** WHAT NEEDS TO BE DONE **
Show every line of the data that includes the word "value".

----

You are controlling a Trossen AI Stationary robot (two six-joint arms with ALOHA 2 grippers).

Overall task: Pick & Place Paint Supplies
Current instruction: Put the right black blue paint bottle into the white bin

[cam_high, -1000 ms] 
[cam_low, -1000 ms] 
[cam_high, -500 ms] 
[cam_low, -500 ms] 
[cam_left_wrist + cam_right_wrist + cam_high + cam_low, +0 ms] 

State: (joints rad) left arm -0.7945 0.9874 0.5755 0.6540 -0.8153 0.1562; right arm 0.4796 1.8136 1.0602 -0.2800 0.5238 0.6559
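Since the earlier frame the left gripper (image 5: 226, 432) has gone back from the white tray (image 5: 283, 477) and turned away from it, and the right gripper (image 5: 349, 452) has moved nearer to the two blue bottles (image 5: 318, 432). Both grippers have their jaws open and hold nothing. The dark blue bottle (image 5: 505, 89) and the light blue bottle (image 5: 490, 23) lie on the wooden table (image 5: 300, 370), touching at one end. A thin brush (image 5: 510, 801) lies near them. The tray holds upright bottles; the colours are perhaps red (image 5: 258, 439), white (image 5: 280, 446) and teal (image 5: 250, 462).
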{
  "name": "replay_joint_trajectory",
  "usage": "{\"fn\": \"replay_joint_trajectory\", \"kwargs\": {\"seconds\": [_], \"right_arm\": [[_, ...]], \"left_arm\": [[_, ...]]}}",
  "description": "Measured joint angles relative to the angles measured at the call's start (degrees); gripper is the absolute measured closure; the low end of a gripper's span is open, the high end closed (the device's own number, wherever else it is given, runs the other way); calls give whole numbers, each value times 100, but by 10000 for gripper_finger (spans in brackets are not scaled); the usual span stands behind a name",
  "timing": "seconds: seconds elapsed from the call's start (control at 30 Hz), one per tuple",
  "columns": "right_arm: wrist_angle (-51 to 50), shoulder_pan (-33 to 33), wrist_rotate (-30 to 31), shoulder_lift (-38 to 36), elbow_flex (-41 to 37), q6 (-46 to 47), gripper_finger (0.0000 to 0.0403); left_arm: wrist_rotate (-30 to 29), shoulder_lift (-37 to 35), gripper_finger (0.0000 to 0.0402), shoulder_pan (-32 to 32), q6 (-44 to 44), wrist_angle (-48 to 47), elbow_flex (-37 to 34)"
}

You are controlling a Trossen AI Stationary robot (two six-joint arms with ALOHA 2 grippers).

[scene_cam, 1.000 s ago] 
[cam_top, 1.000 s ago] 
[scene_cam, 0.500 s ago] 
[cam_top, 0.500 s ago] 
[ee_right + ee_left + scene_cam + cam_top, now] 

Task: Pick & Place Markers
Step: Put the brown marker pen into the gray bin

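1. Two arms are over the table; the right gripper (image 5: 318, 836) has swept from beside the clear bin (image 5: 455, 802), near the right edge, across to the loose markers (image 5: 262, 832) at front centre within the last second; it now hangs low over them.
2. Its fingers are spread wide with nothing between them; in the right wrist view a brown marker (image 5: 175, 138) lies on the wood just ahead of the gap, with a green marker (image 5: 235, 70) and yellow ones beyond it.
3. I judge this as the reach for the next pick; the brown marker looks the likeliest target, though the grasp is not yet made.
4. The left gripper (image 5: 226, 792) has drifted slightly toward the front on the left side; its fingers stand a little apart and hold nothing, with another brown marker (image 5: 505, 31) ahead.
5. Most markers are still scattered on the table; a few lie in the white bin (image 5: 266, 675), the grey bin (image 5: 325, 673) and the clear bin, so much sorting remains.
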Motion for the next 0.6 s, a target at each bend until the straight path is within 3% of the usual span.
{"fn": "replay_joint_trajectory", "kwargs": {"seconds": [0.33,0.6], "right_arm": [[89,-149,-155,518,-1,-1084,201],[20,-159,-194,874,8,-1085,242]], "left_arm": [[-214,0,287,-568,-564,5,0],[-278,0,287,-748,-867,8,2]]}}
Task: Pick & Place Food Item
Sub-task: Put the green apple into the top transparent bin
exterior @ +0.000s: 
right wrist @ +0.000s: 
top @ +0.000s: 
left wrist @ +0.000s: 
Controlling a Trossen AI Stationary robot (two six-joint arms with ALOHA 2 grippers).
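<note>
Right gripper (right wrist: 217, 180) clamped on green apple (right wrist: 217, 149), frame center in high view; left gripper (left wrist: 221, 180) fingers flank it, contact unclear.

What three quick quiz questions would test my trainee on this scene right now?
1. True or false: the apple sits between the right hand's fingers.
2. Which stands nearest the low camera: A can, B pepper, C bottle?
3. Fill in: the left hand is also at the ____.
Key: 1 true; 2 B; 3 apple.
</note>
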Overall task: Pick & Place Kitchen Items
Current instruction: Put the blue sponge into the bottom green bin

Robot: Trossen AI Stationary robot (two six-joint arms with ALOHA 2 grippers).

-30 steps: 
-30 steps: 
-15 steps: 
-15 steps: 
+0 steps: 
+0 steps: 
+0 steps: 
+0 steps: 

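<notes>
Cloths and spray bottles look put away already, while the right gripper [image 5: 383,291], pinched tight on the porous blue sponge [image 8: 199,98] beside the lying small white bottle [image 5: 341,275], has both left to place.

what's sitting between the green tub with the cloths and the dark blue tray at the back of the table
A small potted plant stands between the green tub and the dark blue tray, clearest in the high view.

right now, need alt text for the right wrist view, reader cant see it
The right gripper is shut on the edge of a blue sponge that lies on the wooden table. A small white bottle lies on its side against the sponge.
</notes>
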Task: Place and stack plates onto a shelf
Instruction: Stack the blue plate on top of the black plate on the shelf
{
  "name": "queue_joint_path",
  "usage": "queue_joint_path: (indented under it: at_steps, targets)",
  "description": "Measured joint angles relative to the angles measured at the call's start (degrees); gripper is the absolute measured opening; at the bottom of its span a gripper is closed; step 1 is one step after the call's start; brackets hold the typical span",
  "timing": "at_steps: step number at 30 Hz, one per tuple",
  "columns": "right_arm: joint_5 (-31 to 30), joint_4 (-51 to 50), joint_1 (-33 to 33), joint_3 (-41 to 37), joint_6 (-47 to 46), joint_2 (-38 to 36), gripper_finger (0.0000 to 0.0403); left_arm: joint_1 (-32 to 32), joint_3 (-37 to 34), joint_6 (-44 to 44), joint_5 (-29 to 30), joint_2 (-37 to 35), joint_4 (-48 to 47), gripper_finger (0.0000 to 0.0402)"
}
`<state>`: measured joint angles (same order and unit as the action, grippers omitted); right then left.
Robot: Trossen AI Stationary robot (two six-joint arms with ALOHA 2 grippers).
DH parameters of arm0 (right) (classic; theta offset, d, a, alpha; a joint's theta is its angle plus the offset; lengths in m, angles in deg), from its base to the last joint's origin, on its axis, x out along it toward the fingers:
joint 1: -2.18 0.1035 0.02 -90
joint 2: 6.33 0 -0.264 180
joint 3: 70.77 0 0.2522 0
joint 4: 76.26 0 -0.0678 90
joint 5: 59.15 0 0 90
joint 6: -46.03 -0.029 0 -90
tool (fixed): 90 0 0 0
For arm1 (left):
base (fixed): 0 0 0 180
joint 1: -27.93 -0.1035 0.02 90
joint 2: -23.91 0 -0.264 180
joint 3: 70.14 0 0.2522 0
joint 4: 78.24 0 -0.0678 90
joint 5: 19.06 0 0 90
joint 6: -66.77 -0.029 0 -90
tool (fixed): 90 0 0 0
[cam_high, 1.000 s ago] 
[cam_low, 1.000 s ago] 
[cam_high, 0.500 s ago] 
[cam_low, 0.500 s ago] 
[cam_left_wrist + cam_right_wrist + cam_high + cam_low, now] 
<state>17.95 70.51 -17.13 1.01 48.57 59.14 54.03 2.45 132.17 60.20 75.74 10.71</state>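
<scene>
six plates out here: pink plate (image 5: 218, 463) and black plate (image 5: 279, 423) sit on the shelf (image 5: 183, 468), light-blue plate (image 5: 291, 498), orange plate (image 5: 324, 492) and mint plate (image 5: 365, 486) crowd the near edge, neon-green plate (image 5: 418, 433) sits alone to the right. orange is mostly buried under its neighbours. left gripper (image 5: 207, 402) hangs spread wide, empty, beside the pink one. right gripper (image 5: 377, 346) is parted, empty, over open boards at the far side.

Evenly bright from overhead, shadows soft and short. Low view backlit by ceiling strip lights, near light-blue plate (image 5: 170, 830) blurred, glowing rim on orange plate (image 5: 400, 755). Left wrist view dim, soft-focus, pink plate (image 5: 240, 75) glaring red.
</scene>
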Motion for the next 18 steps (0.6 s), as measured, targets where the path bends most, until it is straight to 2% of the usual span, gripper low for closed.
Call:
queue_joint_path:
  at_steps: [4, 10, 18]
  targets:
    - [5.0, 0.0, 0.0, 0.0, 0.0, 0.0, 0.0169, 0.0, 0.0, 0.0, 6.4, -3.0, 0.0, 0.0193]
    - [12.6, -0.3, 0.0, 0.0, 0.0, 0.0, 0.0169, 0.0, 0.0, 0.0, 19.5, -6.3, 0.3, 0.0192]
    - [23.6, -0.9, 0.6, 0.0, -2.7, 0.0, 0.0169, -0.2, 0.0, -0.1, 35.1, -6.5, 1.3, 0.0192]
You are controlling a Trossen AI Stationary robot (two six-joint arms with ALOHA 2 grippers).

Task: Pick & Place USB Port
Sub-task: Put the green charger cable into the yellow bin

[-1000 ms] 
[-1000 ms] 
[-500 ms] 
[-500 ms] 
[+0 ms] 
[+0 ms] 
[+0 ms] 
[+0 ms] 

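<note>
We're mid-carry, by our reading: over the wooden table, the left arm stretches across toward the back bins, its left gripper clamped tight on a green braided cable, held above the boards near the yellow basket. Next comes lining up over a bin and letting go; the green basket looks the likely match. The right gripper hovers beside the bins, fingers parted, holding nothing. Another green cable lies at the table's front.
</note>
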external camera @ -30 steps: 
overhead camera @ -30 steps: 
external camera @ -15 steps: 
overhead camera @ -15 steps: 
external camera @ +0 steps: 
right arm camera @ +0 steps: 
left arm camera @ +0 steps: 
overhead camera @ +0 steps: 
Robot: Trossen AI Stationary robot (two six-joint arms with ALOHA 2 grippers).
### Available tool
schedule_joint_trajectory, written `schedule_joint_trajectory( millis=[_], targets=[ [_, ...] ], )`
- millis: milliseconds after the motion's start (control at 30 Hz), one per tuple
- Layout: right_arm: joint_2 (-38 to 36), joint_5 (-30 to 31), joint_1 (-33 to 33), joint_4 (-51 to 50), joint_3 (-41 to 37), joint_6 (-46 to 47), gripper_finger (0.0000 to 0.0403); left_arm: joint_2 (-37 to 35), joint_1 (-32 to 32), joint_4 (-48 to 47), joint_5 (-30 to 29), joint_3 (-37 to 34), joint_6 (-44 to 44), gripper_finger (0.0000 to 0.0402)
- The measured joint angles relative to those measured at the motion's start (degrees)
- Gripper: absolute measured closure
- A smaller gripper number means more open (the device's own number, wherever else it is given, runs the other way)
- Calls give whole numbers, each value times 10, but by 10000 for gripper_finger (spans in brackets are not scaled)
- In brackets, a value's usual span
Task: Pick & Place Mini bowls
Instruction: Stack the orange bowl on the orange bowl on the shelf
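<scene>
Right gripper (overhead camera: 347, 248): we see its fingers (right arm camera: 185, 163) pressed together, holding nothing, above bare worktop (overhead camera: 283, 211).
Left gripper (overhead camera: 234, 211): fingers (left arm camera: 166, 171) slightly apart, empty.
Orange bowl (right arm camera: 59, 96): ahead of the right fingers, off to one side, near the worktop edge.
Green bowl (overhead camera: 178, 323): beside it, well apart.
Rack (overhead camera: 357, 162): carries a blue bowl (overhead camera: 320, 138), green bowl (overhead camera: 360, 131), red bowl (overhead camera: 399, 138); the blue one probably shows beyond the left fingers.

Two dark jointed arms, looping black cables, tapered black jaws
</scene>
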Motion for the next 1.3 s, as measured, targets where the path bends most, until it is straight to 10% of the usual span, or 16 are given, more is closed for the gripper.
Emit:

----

** SOLUTION TO THE PROBLEM **
  "description": "Measured joint angles relative to the angles measured at the call's start (degrees); gripper is the absolute measured closure; the low end of a gripper's span is open, the high end closed (the device's own number, wherever else it is given, runs the other way); calls give whole numbers, each value times 100, but by 10000 for gripper_finger (spans in brackets are not scaled); the usual span stands behind a name",
- Calls give whole numbers, each value times 10, but by 10000 for gripper_finger (spans in brackets are not scaled)
- In brackets, a value's usual span

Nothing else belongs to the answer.